----- Provided material
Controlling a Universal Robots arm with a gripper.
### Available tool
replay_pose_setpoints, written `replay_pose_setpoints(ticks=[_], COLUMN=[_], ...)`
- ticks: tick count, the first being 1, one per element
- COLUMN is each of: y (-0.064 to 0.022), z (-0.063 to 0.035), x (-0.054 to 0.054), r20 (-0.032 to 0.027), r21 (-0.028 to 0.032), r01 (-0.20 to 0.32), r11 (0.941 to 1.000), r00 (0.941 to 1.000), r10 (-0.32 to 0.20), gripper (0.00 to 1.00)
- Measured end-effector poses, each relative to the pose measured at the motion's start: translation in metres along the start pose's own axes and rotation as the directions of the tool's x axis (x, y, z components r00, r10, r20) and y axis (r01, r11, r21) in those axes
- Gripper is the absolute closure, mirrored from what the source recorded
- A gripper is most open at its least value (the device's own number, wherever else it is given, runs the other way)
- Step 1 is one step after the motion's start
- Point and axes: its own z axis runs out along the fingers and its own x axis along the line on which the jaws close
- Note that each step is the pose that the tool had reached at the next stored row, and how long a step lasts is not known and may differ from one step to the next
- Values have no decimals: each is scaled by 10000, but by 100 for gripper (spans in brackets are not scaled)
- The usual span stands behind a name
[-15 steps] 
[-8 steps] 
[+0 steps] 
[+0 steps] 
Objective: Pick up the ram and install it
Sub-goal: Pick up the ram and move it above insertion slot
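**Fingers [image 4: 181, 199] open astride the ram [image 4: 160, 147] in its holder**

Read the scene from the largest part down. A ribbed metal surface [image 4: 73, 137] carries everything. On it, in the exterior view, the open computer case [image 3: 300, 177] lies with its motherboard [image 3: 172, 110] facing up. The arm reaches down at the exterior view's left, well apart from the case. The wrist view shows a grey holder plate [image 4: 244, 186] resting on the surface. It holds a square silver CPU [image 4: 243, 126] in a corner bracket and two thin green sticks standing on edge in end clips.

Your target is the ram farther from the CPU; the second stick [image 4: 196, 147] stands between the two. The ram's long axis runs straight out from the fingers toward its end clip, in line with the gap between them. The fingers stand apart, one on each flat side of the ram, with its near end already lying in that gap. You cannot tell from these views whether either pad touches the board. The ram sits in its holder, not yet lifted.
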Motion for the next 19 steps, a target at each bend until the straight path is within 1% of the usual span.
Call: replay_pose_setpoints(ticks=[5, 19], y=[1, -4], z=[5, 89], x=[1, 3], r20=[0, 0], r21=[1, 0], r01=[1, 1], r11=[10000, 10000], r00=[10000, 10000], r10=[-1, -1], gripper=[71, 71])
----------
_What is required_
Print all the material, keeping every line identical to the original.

_Expected answer_
Controlling a Universal Robots arm with a gripper.
### Available tool
replay_pose_setpoints, written `replay_pose_setpoints(ticks=[_], COLUMN=[_], ...)`
- ticks: tick count, the first being 1, one per element
- COLUMN is each of: y (-0.064 to 0.022), z (-0.063 to 0.035), x (-0.054 to 0.054), r20 (-0.032 to 0.027), r21 (-0.028 to 0.032), r01 (-0.20 to 0.32), r11 (0.941 to 1.000), r00 (0.941 to 1.000), r10 (-0.32 to 0.20), gripper (0.00 to 1.00)
- Measured end-effector poses, each relative to the pose measured at the motion's start: translation in metres along the start pose's own axes and rotation as the directions of the tool's x axis (x, y, z components r00, r10, r20) and y axis (r01, r11, r21) in those axes
- Gripper is the absolute closure, mirrored from what the source recorded
- A gripper is most open at its least value (the device's own number, wherever else it is given, runs the other way)
- Step 1 is one step after the motion's start
- Point and axes: its own z axis runs out along the fingers and its own x axis along the line on which the jaws close
- Note that each step is the pose that the tool had reached at the next stored row, and how long a step lasts is not known and may differ from one step to the next
- Values have no decimals: each is scaled by 10000, but by 100 for gripper (spans in brackets are not scaled)
- The usual span stands behind a name
[-15 steps] 
[-8 steps] 
[+0 steps] 
[+0 steps] 
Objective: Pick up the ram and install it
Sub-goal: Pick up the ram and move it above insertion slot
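**Fingers [image 4: 181, 199] open astride the ram [image 4: 160, 147] in its holder**

Read the scene from the largest part down. A ribbed metal surface [image 4: 73, 137] carries everything. On it, in the exterior view, the open computer case [image 3: 300, 177] lies with its motherboard [image 3: 172, 110] facing up. The arm reaches down at the exterior view's left, well apart from the case. The wrist view shows a grey holder plate [image 4: 244, 186] resting on the surface. It holds a square silver CPU [image 4: 243, 126] in a corner bracket and two thin green sticks standing on edge in end clips.

Your target is the ram farther from the CPU; the second stick [image 4: 196, 147] stands between the two. The ram's long axis runs straight out from the fingers toward its end clip, in line with the gap between them. The fingers stand apart, one on each flat side of the ram, with its near end already lying in that gap. You cannot tell from these views whether either pad touches the board. The ram sits in its holder, not yet lifted.
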Motion for the next 19 steps, a target at each bend until the straight path is within 1% of the usual span.
Call: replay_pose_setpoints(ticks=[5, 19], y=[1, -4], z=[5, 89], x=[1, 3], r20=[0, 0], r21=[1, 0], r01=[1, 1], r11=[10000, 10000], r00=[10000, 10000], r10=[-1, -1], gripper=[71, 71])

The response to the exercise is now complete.